■ **Exercise**: Exact copy, no pictures: return all the data below as written.

#####

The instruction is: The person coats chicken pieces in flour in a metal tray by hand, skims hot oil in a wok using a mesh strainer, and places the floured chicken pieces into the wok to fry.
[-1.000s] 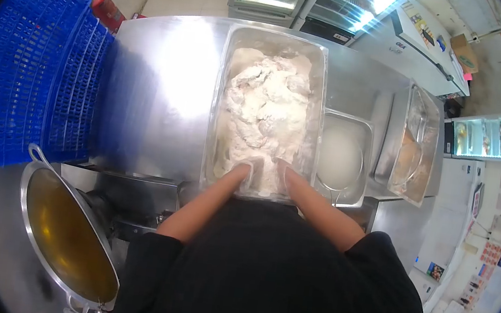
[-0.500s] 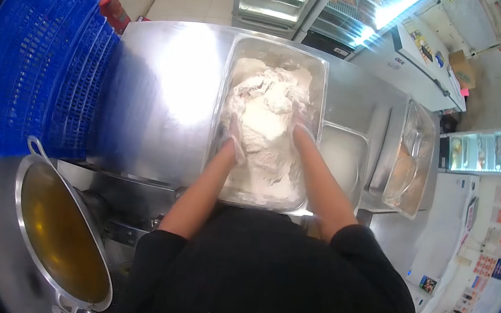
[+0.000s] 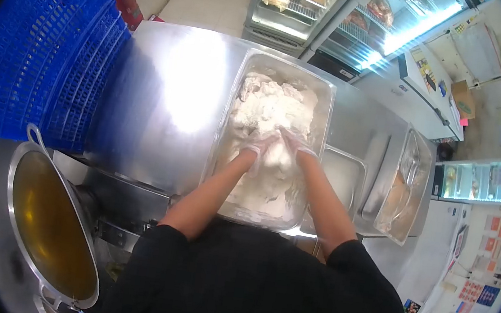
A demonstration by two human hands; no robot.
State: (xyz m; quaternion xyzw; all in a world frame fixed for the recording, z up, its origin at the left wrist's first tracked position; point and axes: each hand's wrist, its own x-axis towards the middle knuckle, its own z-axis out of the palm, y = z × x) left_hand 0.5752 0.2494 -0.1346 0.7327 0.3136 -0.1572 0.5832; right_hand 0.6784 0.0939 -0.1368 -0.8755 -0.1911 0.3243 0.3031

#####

■ **Exercise answer**:
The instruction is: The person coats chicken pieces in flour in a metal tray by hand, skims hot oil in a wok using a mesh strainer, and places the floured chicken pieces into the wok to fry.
[-1.000s] 
[-0.500s] 
[+0.000s] 
A demonstration by two human hands; no robot.
State: (xyz m; quaternion xyzw; all in a world frame fixed for the recording, z up, its origin at the left wrist's first tracked position; point and axes: each hand's wrist, its own x-axis towards the middle knuckle, its own z-axis out of the palm, y = z × x) left_hand 0.5752 0.2494 -0.1346 0.7327 0.3136 -0.1572 0.5832; right_hand 0.6784 0.0939 -0.1368 -0.8755 -0.1911 0.3243 0.3031

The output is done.